A word-for-word copy of the listing is required, and it must contain no pictures.
(Data records)
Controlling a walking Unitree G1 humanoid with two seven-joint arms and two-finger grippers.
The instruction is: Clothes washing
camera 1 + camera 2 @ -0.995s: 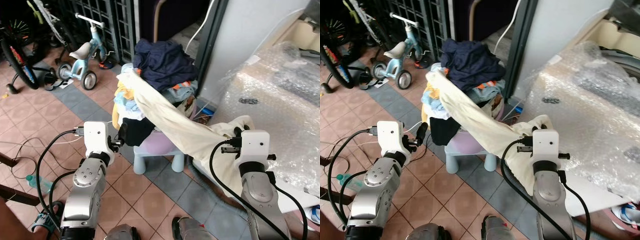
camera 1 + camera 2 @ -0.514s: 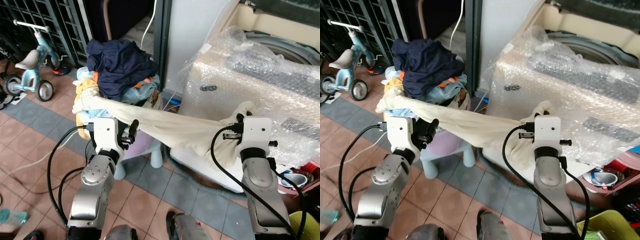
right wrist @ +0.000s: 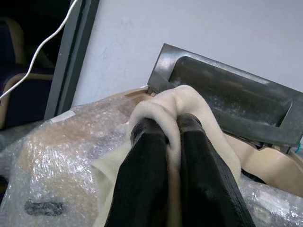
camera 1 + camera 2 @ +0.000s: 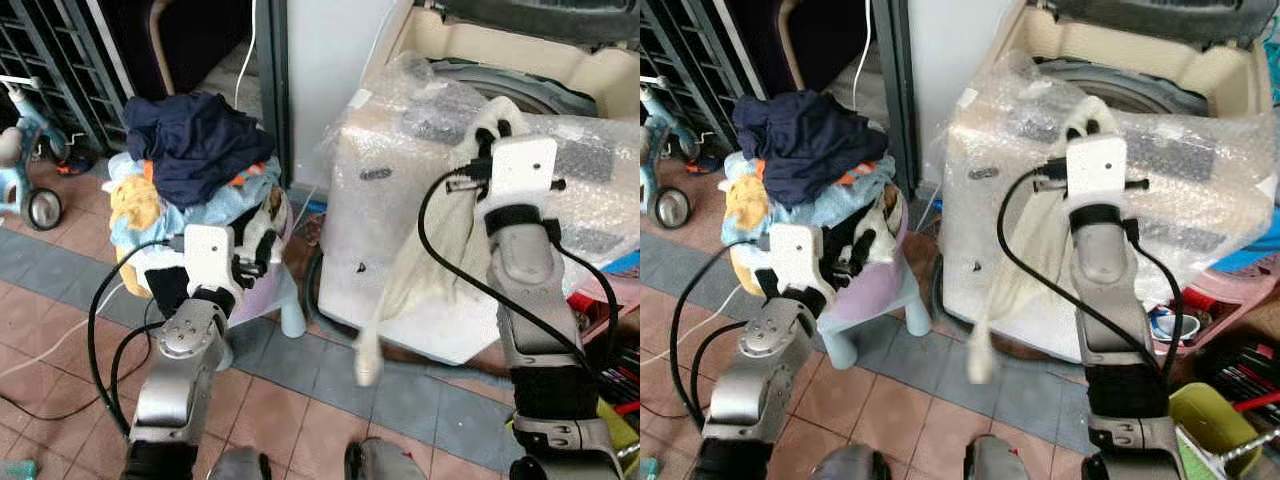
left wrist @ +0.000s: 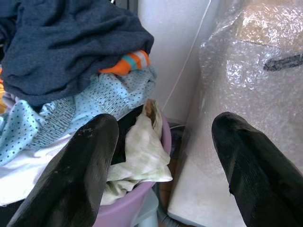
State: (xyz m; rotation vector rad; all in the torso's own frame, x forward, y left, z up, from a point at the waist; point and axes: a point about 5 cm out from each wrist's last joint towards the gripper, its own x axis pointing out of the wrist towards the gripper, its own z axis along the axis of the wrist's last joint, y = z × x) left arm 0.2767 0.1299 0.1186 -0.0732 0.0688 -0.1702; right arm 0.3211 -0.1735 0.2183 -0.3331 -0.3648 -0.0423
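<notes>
While the left gripper (image 5: 163, 189) is spread empty, one cream cloth (image 4: 425, 265) is clamped by the right gripper (image 3: 173, 127) over one washing machine (image 4: 400, 200), seemingly bubble-wrapped.

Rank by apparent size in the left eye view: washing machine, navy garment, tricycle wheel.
1. washing machine
2. navy garment, on top of the laundry pile
3. tricycle wheel, clearly smallest, though it is also farther away

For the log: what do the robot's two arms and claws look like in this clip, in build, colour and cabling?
Both arms are silver metal with rounded joint housings, each ending in a white boxy wrist block. A black cable loops from each block down along the arm. The left claw has two long, thick black fingers with rounded tips and a matte, slightly scuffed surface. The right claw has the same black fingers. A black band circles the right arm under its block.
</notes>
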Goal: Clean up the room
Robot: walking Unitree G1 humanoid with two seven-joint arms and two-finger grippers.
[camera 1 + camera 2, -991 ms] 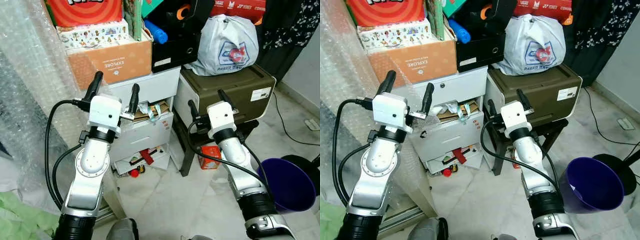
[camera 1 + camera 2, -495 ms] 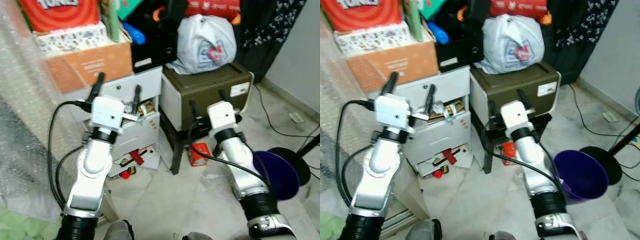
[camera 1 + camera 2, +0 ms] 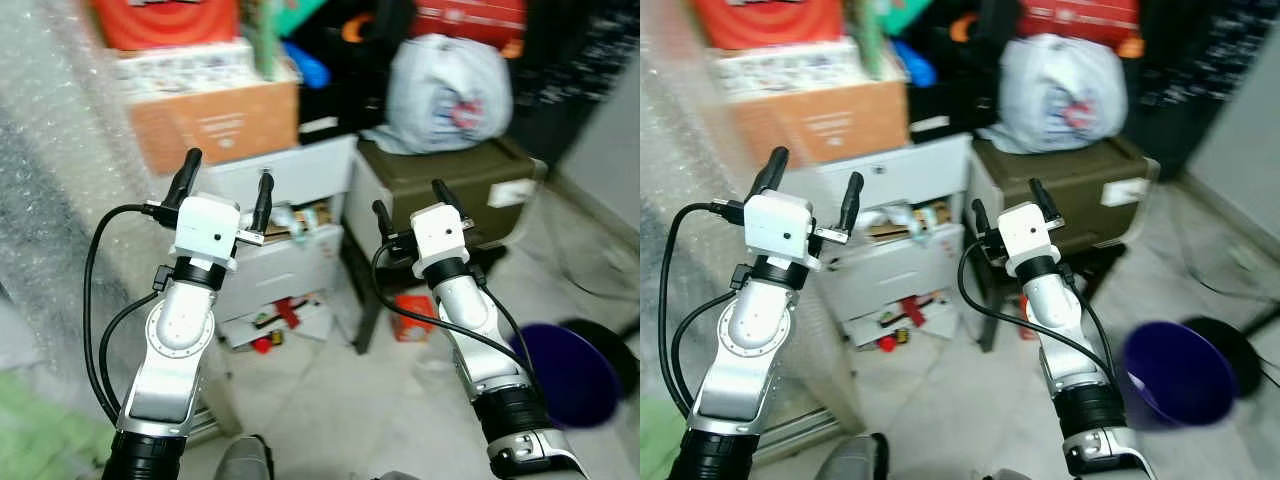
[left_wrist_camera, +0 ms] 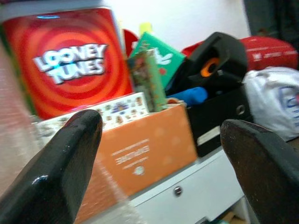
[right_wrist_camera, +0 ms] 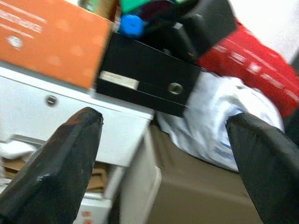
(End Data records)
— Exercise response —
Controlling a walking Unitree G1 humanoid with two seven-joint arms and two-finger grippers.
The instruction is: Clothes washing
camera 1 + camera 2 @ -0.995s: 
camera 1 + camera 2 @ -0.514s: 
right wrist @ +0.000s: 
camera 1 + camera 2 @ +0.000s: 
left wrist @ +0.000s: 
State: (xyz m; rotation vector rad; all in the torso's own frame, x forward, y left, z up, from a point at the waist; point and axes: a point about 5 cm out from each wrist's last joint towards the gripper, its own x axis pointing out of the wrist towards the gripper, its own z axis along the axis of the wrist's last joint, y = z × x) left arm 0.2767 0.1299 0.1186 -0.0732 0.0688 -0.1702; right arm 0.3211 -0.1735 0.2183 -0.3331 -0.3648 -0.0423
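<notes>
While the left gripper (image 5: 163, 189) is spread empty, one cream cloth (image 4: 425, 265) is clamped by the right gripper (image 3: 173, 127) over one washing machine (image 4: 400, 200), seemingly bubble-wrapped.

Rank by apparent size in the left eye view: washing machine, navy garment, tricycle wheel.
1. washing machine
2. navy garment, on top of the laundry pile
3. tricycle wheel, clearly smallest, though it is also farther away

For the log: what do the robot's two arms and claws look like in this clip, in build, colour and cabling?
Both arms are silver metal with rounded joint housings, each ending in a white boxy wrist block. A black cable loops from each block down along the arm. The left claw has two long, thick black fingers with rounded tips and a matte, slightly scuffed surface. The right claw has the same black fingers. A black band circles the right arm under its block.
</notes>
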Goal: Clean up the room
Robot: walking Unitree G1 humanoid with two seven-joint arms and two-finger grippers.
[camera 1 + camera 2, -991 ms] 
[camera 1 + camera 2, -495 ms] 
[camera 1 + camera 2, +0 ms] 
[left_wrist_camera, +0 ms] 
[right_wrist_camera, +0 ms] 

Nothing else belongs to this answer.